Location Western Anatolia, Salihli, Manisa, Turkey
State existed 1200–546 BCE
Language Lydian
Historical capitals Sardis
Notable rulers Gyges, Croesus
Persian satrapy Lydia
Roman province Asia, Lydia
Anatolia/Asia Minor in the Greco-Roman period. The classical regions, including Lydia, and their main settlements

Lydia (Assyrian: Luddu; Greek: Λυδία, Lydía; Turkish: Lidya) was an Iron Age kingdom of western Asia Minor located generally east of ancient Ionia in the modern western Turkish provinces of Uşak, Manisa and inland İzmir. Its population spoke an Anatolian language known as Lydian. Its capital was Sardis.

The Kingdom of Lydia existed from about 1200 BCE to 546 BCE. At its greatest extent during the 7th century BCE, it covered all of western Anatolia. In 546 BCE, it became a province of the Achaemenid Persian Empire, known as the satrapy of Lydia or Sparda in Old Persian.

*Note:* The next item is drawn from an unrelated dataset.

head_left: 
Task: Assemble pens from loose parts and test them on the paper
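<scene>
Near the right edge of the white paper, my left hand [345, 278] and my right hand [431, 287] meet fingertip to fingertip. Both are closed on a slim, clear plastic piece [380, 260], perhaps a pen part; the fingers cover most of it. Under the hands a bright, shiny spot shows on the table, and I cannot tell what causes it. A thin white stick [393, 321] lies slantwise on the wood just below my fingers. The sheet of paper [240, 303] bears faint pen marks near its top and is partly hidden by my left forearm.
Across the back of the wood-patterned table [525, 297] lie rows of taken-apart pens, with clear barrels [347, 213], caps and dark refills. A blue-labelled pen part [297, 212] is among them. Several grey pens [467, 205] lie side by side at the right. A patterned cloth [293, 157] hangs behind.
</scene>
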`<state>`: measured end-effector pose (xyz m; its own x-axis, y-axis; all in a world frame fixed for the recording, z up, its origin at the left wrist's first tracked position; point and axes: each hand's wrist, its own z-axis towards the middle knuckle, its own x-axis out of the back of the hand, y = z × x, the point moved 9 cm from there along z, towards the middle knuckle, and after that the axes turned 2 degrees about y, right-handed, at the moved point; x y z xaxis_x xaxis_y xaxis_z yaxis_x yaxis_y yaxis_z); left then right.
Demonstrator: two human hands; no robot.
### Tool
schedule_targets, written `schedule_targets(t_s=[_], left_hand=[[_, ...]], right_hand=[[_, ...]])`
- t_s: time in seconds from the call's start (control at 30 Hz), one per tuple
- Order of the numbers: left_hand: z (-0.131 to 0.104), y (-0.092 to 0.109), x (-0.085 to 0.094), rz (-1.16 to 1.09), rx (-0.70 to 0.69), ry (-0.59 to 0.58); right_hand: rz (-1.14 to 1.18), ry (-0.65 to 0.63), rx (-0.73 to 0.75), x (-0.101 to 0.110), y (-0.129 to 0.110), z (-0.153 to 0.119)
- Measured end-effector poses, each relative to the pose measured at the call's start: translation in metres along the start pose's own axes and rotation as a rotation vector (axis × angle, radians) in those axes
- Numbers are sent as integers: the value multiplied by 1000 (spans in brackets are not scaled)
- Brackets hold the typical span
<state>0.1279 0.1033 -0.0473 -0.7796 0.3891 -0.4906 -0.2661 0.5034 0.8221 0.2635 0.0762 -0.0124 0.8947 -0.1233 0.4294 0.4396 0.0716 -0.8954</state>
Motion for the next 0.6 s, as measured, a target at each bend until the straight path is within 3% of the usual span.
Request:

In 133 BCE, it became part of the Roman province of Asia.

Coins are said to have been invented in Lydia around the 7th century BCE.

The endonym Śfard (the name the Lydians called themselves) survives in bilingual and trilingual stone-carved notices of the Achaemenid Empire: the satrapy of Sparda (Old Persian), Aramaic Saparda, Babylonian Sapardu, Elamitic Išbarda, Hebrew סְפָרַד. These in the Greek tradition are associated with Sardis, the capital city of King Gyges, constructed during the 7th century BCE.